▶ Recorded data:
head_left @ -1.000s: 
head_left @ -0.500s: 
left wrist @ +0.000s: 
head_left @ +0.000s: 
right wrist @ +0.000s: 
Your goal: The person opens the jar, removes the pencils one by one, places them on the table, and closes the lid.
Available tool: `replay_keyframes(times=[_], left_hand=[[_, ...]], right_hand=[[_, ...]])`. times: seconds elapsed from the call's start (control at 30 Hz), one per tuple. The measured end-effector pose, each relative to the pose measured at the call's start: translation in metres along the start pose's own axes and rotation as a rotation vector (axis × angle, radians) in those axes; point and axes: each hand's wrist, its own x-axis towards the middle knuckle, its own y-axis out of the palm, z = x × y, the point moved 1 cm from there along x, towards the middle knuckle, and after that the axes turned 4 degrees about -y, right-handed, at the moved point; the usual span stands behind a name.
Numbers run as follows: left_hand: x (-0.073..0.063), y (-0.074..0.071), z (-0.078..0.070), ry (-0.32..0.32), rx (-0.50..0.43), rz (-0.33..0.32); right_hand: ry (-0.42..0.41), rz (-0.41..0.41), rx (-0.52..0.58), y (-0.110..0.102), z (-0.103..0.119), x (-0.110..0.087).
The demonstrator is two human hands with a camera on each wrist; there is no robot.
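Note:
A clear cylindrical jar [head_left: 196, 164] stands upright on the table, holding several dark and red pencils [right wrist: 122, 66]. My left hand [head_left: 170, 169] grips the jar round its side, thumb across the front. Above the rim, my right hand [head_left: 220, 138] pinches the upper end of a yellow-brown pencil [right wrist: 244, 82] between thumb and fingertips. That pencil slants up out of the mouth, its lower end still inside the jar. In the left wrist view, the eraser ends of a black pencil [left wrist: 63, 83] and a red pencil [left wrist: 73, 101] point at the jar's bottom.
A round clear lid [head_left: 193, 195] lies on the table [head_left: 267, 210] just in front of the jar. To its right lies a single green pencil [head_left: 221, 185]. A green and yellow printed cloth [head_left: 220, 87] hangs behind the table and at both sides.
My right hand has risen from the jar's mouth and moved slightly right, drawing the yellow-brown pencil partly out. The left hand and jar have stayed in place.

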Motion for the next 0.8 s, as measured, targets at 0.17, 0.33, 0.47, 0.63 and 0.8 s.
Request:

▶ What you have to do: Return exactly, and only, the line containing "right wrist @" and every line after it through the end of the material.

▶ Exercise answer:
right wrist @ +0.000s: 
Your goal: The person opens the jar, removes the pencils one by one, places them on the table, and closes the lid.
Available tool: `replay_keyframes(times=[_], left_hand=[[_, ...]], right_hand=[[_, ...]])`. times: seconds elapsed from the call's start (control at 30 Hz), one per tuple. The measured end-effector pose, each relative to the pose measured at the call's start: translation in metres along the start pose's own axes and rotation as a rotation vector (axis × angle, radians) in those axes; point and axes: each hand's wrist, its own x-axis towards the middle knuckle, its own y-axis out of the palm, z = x × y, the point moved 1 cm from there along x, towards the middle knuckle, and after that the axes turned 4 degrees about -y, right-handed, at the moved point; the usual span stands behind a name.
Numbers run as follows: left_hand: x (-0.073..0.063), y (-0.074..0.071), z (-0.078..0.070), ry (-0.32..0.32), rx (-0.50..0.43), rz (-0.33..0.32); right_hand: ry (-0.42..0.41), rz (-0.41..0.41), rx (-0.52..0.58), y (-0.110..0.102), z (-0.103..0.119), x (-0.110..0.087).
The demonstrator is two human hands with a camera on each wrist; there is no robot.
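Note:
A clear cylindrical jar [head_left: 196, 164] stands upright on the table, holding several dark and red pencils [right wrist: 122, 66]. My left hand [head_left: 170, 169] grips the jar round its side, thumb across the front. Above the rim, my right hand [head_left: 220, 138] pinches the upper end of a yellow-brown pencil [right wrist: 244, 82] between thumb and fingertips. That pencil slants up out of the mouth, its lower end still inside the jar. In the left wrist view, the eraser ends of a black pencil [left wrist: 63, 83] and a red pencil [left wrist: 73, 101] point at the jar's bottom.
A round clear lid [head_left: 193, 195] lies on the table [head_left: 267, 210] just in front of the jar. To its right lies a single green pencil [head_left: 221, 185]. A green and yellow printed cloth [head_left: 220, 87] hangs behind the table and at both sides.
My right hand has risen from the jar's mouth and moved slightly right, drawing the yellow-brown pencil partly out. The left hand and jar have stayed in place.
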
Motion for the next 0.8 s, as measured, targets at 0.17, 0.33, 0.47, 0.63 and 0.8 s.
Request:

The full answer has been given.